Your answer must be the full set of entries, repeated exactly.

** Opening INPUT RECORDS block **

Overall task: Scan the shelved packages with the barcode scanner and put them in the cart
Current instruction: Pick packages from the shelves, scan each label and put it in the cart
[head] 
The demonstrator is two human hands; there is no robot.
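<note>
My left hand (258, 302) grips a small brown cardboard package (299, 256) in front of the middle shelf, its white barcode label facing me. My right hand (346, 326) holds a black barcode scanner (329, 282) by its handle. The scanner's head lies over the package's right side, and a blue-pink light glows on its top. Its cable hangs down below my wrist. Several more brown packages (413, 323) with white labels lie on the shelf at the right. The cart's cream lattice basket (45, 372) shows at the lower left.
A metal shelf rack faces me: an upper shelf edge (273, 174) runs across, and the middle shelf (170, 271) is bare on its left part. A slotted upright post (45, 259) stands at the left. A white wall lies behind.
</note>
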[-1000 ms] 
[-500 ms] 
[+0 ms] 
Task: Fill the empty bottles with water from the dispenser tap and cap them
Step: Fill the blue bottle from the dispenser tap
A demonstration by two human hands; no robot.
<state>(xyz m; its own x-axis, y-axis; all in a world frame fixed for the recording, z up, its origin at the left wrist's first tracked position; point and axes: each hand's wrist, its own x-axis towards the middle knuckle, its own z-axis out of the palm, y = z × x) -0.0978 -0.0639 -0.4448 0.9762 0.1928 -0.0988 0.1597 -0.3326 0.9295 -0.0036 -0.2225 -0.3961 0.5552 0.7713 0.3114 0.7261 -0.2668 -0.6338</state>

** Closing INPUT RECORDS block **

__WRITTEN ANSWER__.
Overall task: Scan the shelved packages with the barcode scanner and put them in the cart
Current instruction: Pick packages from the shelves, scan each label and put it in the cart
[head] 
The demonstrator is two human hands; there is no robot.
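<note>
My left hand (258, 302) grips a small brown cardboard package (299, 256) in front of the middle shelf, its white barcode label facing me. My right hand (346, 326) holds a black barcode scanner (329, 282) by its handle. The scanner's head lies over the package's right side, and a blue-pink light glows on its top. Its cable hangs down below my wrist. Several more brown packages (413, 323) with white labels lie on the shelf at the right. The cart's cream lattice basket (45, 372) shows at the lower left.
A metal shelf rack faces me: an upper shelf edge (273, 174) runs across, and the middle shelf (170, 271) is bare on its left part. A slotted upright post (45, 259) stands at the left. A white wall lies behind.
</note>
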[-1000 ms] 
[-500 ms] 
[+0 ms] 
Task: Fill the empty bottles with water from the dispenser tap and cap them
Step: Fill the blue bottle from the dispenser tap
A demonstration by two human hands; no robot.
<state>(xyz m; its own x-axis, y-axis; all in a world frame fixed for the recording, z up, its origin at the left wrist's first tracked position; point and axes: each hand's wrist, its own x-axis towards the middle knuckle, its own z-axis out of the palm, y = z × x) -0.0978 -0.0639 -0.4448 0.9762 0.1928 -0.0988 0.1597 -0.3326 0.9295 -0.0036 -0.2225 -0.3961 0.5552 0.7713 0.3114 0.7261 -0.2668 -0.6338</state>

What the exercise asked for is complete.